Invité à une séance de dédicaces par les libraires indépendants de l’histoire de l’œil à Marseille, l’auteur a expliqué sa démarche de manière tout à fait éclairante : il s’agissait en somme de rendre une forme d’hommage – tout en dénonçant les affres de milliers de personnes abandonnées à leur sort par les autorités sanitaires –, ainsi que de partager la peine et la honte. Il indiquait notamment pouvoir nommer de tête au moins 5 hommes de sa jeunesse qui n’ont pas atteint les quarante ans – à cause de l’alcool.
« André n’est pas le seul à la ZUP à ne pas dépasser la quarantaine. Ces gens-là, les ivrognes, les alcoolos, on ne les compte plus, on ne les voit pas. L’État s’en fout. André n’est pas encore mort que déjà il n’existe plus. »
Un abandon généralisé, systémique, pourrait-on dire. Il racontait aussi la honte vécue. Comment le corps de son père, « malade de l’alcool », était perçu par les autres. Il décrit les regards, les grimaces, les mots qui abîment. Que ce soit son regard ou celui des autres dans les transports en commun de la capitale lors d’une visite de son père.
« À travers le parcours de son père, Benjamin Daugeron raconte ici l’histoire d’une emprise, l’alcool, et interroge les mécanismes d’un certain déterminisme social et de ce qu’il produit de violence au sein d’une famille. »
Treize années à te regarder mourir est le premier roman de Benjamin Daugeron.
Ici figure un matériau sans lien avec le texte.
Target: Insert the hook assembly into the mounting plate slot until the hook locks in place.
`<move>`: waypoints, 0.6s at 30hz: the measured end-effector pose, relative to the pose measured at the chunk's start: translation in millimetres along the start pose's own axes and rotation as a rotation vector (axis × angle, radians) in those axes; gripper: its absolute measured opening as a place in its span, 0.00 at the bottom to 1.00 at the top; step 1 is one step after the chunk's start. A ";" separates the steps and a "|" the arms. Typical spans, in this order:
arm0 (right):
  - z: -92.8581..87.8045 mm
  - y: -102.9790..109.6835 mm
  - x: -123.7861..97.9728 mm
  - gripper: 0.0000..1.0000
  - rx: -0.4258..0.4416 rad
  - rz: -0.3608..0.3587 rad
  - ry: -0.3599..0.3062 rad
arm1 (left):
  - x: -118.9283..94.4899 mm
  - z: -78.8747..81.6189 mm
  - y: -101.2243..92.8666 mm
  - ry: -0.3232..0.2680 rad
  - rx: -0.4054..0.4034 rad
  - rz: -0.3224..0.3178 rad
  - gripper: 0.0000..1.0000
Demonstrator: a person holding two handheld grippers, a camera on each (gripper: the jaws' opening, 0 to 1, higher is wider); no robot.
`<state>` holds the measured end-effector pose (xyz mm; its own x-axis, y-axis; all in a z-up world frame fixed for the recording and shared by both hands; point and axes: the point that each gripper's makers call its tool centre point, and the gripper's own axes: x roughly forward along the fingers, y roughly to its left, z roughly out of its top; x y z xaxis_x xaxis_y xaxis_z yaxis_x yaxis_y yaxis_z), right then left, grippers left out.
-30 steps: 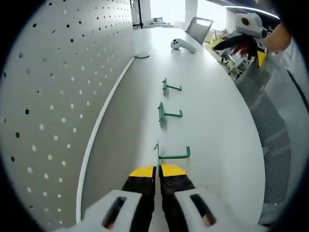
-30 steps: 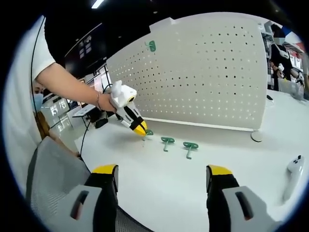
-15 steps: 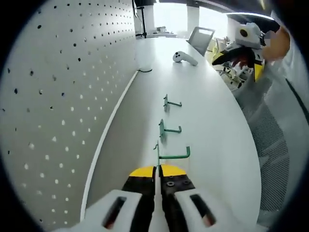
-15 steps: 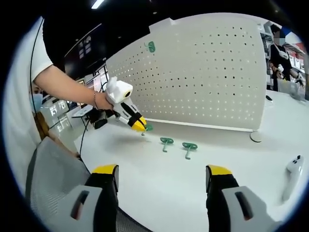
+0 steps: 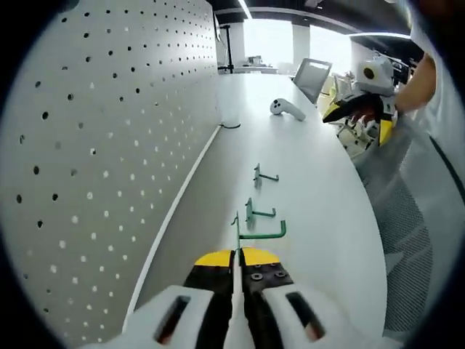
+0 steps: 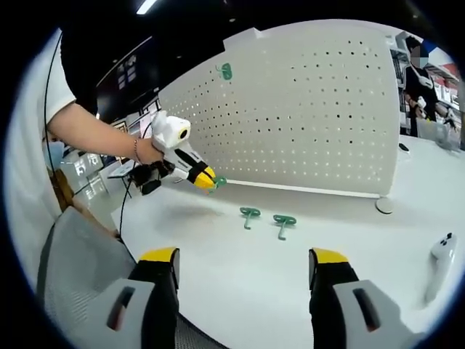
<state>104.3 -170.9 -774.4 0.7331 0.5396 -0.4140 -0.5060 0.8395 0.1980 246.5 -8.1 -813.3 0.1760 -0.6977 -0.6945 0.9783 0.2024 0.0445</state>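
Left fingers (image 5: 218,267) pinched tight on a green hook (image 5: 251,233) lifted off the table (image 5: 312,189), right gripper (image 6: 243,280) wide and empty; I judge carry-to-pegboard (image 6: 312,116) underway, next aligning prongs with holes.

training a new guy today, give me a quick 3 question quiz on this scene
1. True or false: the left claw is shut on a green hook.
2. How many hooks lie on the table? A) one B) two C) four
3. Fill in: one hook already hangs near the top of the ____.

Key: 1 true. 2 B, the near hook and the far hook. 3 pegboard.
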 end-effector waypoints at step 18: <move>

Paru dans la Collection des réels aux Éditions du Commun fin 2024, il compte 78 pages (format Livre de poche) et coûte 12 €. On vous en recommande vivement la lecture et si vous trouvez ça trop cher, n’hésitez pas à en suggérer l’achat à votre bibliothèque de proximité.
Cette maison d’édition publie des textes (prose, poésie et essais) engagés depuis dix ans et on est heureux de pouvoir les mettre en avant.